On the morning of November 8, 1972, the south hopper on the pier collapsed during the unloading of the M/V Heina and fell onto the ship and into the water. Two Lone Star employees on the pier were killed, and a third was injured. The estates of the deceased Lone Star employees have filed wrongful death actions against Mowinckles and Tidewater in a state court, and against Mowinckles in the district court. The injured employee filed an action against Mowinckles and Tidewater in a state court. Those actions have not yet come to trial, and Lone Star is not a party to any of them. Workmen's compensation benefits have been paid under the Virginia Workmen's Compensation Act, Va. Code Ann. § 65.1-1 et seq. (1973 Repl.Vol.). 1

Mowinckles instituted this suit in admiralty in the Eastern District of Virginia against Lone Star and Tidewater, alleging negligence and breach of contract, and seeking damages for injury to the ship and indemnification for any liability which may be imposed on it in the pending wrongful death or personal injury actions brought against it by Lone Star employees or their estates, and attorneys' fees and expenses incurred in defense of those actions. Lone Star filed a counterclaim against Mowinckles, alleging negligence on the part of the vessel and seeking recovery for damages to the pier.
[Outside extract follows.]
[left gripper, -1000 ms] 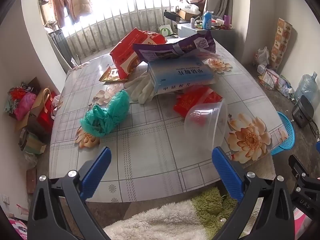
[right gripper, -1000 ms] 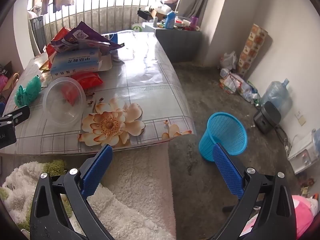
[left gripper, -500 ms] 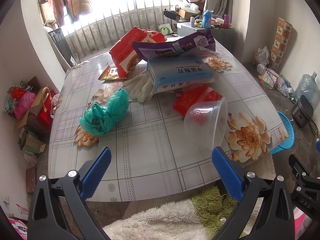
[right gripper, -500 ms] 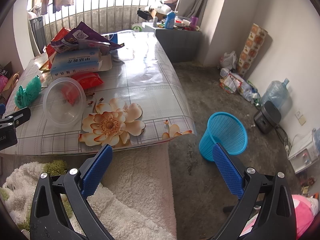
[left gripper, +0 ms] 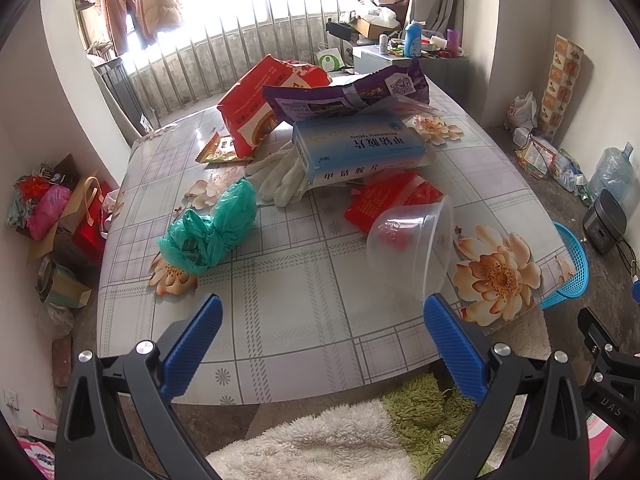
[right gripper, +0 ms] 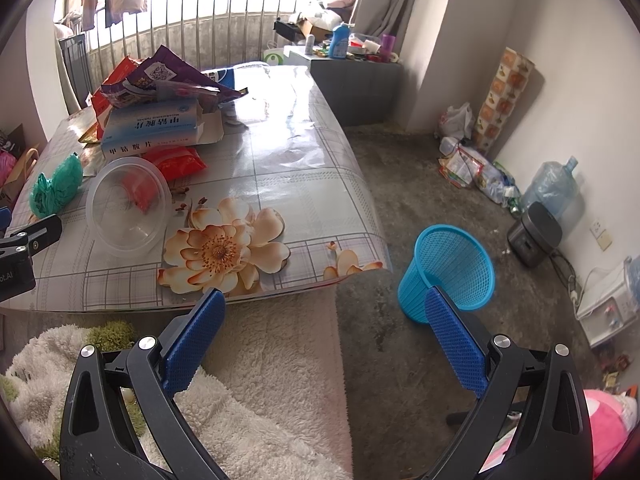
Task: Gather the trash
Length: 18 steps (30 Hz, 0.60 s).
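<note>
- The left gripper hangs over the near edge of the table, jaws spread wide and empty, touching nothing.
- The right gripper sits off the table's near right corner, above rug and floor, jaws equally wide and empty; the blue basket stands on the floor just past its right finger.
- Nearest trash on the table is the clear plastic bowl, tipped on its side just beyond the left gripper's right finger, mouth turned toward the basket side.
- Left of the bowl lies the green bag, its long axis running diagonally away toward the table's middle.
- Behind the bowl sit a red packet, white gloves and the blue box, with snack bags piled farthest.
- The left gripper looks the nearer one to all of it; the bowl lies ahead and slightly right of its jaws.
</note>
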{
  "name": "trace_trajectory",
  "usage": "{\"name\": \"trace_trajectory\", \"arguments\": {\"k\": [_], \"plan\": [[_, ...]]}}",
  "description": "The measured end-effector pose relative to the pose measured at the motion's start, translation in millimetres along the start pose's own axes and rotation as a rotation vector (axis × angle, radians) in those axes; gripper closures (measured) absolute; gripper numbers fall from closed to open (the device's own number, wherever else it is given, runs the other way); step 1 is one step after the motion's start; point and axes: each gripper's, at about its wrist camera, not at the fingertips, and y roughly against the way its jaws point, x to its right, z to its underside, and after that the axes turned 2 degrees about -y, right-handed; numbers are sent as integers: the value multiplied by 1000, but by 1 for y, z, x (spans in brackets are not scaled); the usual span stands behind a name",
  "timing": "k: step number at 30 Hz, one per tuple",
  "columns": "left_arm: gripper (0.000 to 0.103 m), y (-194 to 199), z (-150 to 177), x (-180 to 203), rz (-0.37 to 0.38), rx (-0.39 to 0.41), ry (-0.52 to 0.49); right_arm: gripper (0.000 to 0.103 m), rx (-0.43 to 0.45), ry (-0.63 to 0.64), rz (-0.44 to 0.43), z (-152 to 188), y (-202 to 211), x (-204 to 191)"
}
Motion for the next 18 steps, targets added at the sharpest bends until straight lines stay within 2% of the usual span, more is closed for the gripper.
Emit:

Tidewater also filed a counterclaim against Mowinckles, alleging negligence on the part of the vessel, and seeking damages from Mowinckles for expenses incurred in rebuilding and repairing the pier and indemnification for all sums it had already incurred or would incur in connection with any actions, including personal injury and wrongful death actions, arising out of the casualty. Lone Star filed a cross-claim against Tidewater, alleging negligence and breach of contract by Tidewater in the design and construction of the pier facility, and seeking recovery for all damage to the pier as well as indemnification for all liability and expenses incurred and to be incurred in this case and in any other actions arising out of the casualty. In a cross-claim against Lone Star, Tidewater alleged that the sole cause of the accident was Lone Star's negligence and breach of contract, and sought payment of the unpaid balance due Tidewater under its contract with Lone Star to repair and rebuild the pier, and indemnification for any liability and expenses incurred by Tidewater in Mowinckles' federal suit or any other actions arising out of the casualty.

In an opinion dated February 2, 1976, the district court found: that the ship had not in any way caused the collapse of the pier; that there was no negligence or breach of warranty by Tidewater in the design or construction of the pier facility; that Lone Star employees had permitted the hopper to be excessively overloaded; and that such overloading was the sole proximate cause of the casualty. The court concluded that neither Mowinckles nor Tidewater had any liability for damages to Lone Star or to each other, that Mowinckles should recover from Lone Star its damages in full, and that Tidewater should recover on its cross-claim against Lone Star for the reconstruction of the pier and facilities. No appeal has been taken from the judgment entered on those ruling.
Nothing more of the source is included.